ID:1958683
 
Resolved
The savefile.Flush() proc has been added, to make sure any pending writes to a savefile are done immediately.
Applies to:DM Language
BYOND Version:509.1305
Operating System:Windows 10 Pro 64-bit
Web Browser:Chrome 45.0.2454.101
Status: Resolved (510.1320)

This issue has been resolved.
Descriptive Problem Summary:
It looks like there's a synchronisation bug with savefiles.
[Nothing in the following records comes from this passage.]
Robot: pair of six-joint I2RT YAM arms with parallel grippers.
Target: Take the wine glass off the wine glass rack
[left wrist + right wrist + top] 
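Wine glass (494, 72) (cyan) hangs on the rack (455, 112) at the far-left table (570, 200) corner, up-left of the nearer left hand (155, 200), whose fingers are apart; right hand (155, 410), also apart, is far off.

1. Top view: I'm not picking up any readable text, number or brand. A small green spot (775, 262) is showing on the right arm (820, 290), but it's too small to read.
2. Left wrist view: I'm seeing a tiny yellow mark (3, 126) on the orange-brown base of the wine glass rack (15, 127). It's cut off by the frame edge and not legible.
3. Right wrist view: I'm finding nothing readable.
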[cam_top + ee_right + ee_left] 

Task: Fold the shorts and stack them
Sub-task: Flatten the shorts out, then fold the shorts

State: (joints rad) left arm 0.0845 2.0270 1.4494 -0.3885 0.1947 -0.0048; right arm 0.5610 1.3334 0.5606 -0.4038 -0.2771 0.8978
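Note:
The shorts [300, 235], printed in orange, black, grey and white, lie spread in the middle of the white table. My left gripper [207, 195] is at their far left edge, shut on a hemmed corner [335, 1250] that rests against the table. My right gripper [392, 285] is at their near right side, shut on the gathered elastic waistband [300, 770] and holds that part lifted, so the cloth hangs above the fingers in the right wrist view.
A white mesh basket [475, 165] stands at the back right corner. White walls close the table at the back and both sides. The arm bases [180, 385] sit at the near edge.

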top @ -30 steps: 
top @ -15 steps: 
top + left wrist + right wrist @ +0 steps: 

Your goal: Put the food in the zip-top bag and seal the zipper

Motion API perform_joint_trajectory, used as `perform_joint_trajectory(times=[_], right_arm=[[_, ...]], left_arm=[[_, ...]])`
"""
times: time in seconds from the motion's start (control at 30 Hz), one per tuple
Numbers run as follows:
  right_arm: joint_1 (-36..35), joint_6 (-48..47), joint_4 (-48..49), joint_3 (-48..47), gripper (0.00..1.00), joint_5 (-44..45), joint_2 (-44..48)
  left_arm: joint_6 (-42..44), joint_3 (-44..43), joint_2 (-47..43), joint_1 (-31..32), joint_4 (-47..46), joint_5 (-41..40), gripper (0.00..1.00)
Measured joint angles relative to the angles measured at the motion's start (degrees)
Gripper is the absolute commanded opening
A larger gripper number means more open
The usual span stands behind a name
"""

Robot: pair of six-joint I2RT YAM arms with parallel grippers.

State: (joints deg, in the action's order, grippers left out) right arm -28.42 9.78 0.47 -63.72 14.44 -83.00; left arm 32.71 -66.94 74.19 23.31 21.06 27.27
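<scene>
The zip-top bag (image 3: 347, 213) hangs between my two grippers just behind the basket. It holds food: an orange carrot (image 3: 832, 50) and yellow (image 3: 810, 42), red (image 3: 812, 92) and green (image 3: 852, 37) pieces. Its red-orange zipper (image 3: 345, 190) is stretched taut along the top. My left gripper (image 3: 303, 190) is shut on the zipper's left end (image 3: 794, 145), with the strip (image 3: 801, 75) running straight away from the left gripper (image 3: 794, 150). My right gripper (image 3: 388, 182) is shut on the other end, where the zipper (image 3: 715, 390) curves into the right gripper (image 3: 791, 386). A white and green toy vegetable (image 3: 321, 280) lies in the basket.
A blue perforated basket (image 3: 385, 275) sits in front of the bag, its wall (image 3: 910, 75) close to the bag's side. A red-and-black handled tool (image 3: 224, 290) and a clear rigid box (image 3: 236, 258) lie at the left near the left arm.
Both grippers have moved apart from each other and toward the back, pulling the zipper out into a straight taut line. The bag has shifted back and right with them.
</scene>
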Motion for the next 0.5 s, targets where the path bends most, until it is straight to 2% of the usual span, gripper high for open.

Numbered Steps to Reproduce Problem:
1. We're creating a savefile object using new/savefile("file.sav").
2. We enter a for loop which loops over a group of turfs (previously obtained with the block() proc).
3. As this is going to be CPU-intensive we periodically call sleep() so the server remains responsive.
4. At some point the variable that had a reference to the savefile object is reset to null.
5. Proc crashes because it attempts to set savefile.cd to something, but since the variable is now null it can't do this.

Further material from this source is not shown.